The real problem is usually that the trap under the floor has dried out, allowing gasses back up the drain. Or in the case of a sump pump, you don't want to close it totally off because you want any water in the basement to be able to drain into the pit and get pumped out, but that terrible old standing water can get bad.
A drip valve
There is a common plumbing solution to dry traps that is a bit better than digging up all the pipes in the floor. You can install a special valve in a cold water line near-by that preferably goes to a clothes or dishwasher. When the machine uses it's solenoid valve to snap the water on and off, that jolts the system a bit, causing this valve to squirt a little bit of water into the floor drain, keeping it wet.
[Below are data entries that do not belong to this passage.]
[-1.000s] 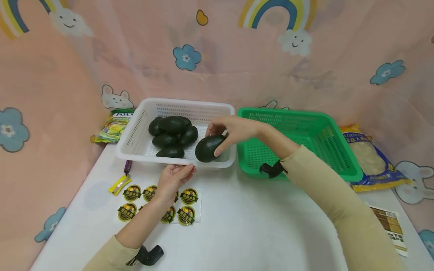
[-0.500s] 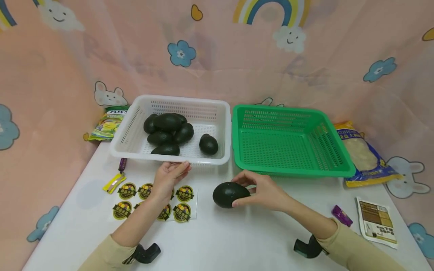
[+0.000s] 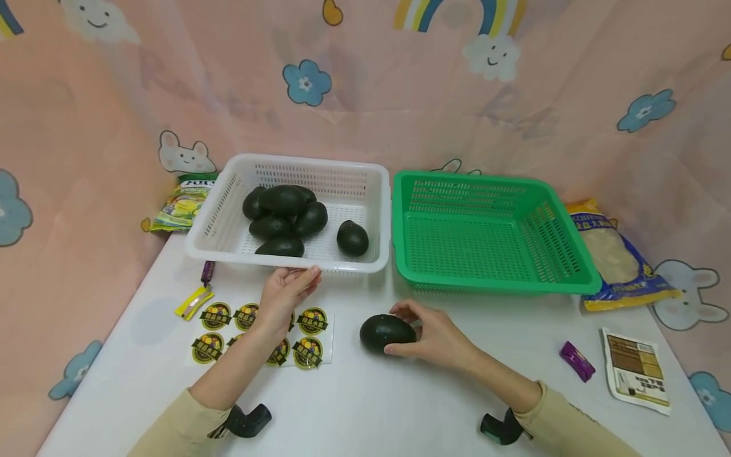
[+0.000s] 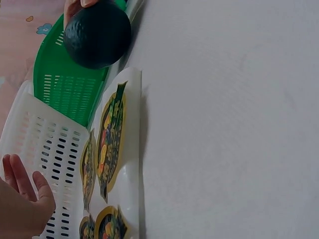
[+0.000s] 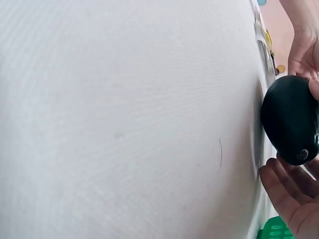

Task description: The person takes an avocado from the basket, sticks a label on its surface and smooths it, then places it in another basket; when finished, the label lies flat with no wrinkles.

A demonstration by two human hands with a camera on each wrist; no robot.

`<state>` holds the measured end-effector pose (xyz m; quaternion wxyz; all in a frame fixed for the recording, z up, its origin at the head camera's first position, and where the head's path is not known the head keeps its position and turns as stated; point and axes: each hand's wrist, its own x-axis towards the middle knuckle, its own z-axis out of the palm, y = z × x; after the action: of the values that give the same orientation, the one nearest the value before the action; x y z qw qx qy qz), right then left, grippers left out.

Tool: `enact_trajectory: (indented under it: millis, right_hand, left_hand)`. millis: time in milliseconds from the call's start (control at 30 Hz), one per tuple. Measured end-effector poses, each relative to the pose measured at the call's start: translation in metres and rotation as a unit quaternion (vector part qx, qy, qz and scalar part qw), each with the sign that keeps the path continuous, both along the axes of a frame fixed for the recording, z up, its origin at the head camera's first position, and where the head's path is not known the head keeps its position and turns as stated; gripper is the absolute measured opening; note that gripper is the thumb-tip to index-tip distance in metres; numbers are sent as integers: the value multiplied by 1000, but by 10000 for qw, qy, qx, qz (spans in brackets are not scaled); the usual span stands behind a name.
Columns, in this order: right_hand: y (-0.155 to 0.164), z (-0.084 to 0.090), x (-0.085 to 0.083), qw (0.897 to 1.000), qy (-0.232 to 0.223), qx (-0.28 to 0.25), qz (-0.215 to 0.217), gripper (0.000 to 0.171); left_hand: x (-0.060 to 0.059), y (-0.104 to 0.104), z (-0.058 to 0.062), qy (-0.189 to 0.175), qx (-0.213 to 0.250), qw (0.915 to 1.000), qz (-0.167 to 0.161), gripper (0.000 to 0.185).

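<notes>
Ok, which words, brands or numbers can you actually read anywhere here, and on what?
Nothing reads for certain.
Yellow-green snack bag: white letters along its top edge, too small to read.
Round stickers: dark banner, text blurred.
Yellow and blue bag: print near its top too blurred.
Brown and white packet: lines too small.
Avocado and both baskets: no text.

Bare table (image 3: 400, 406) in front; baskets (image 3: 485, 279) wall off rear.
</notes>
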<state>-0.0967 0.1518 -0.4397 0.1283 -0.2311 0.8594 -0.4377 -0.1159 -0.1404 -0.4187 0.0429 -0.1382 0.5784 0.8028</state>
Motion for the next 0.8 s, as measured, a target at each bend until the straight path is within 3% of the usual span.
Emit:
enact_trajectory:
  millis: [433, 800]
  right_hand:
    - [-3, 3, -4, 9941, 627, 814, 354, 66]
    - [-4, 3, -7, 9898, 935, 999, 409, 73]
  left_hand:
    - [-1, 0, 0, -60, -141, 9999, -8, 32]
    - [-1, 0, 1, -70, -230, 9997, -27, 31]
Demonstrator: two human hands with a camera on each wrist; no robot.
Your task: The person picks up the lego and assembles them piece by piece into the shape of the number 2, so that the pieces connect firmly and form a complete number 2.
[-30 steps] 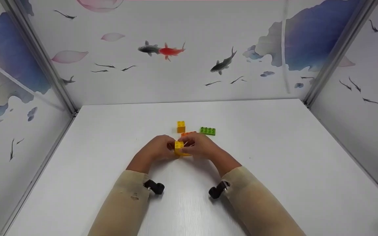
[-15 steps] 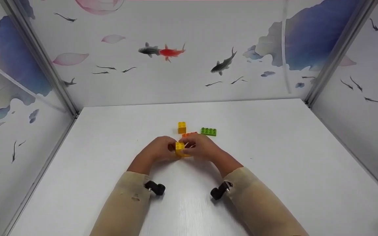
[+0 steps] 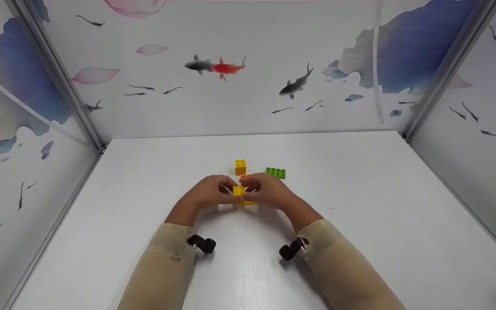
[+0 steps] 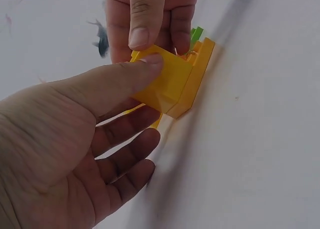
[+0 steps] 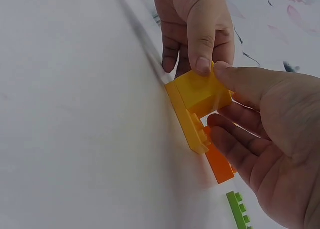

They call this a drip line, drip valve or trap primer.
You do have to dig a little trench along the concrete to bury the pipe that takes that water to the drain. Many plumbing codes, like the City of Toronto, require drip lines to basement floor drains in new construction and it is up to individual inspectors as to whether they will accept the Dranjer as code compliant.
In Winnipeg there was a problem of Radon gas coming into houses through these dry traps, so someone came up with a whole series of ingenious little dry traps that insert into existing floor drains and even sump pump covers.
The most common one is shown here up-side-down so that you can see the little rubber ball that makes it work.
When in place, as you can see the water simply floats the ball up and when the water evaporates, the ball seals the trap tightly. This one is designed to go into the lid of a sump pump, so all the bad smells stay inside the pit.
This photo shows the same concept in a smaller form with a little floating ring. This can be put right into the floor drain under the grill.
As you can see, water flows through it, but when the water dries up, the ring closes off all gas movement. Even back pressure won't open them up.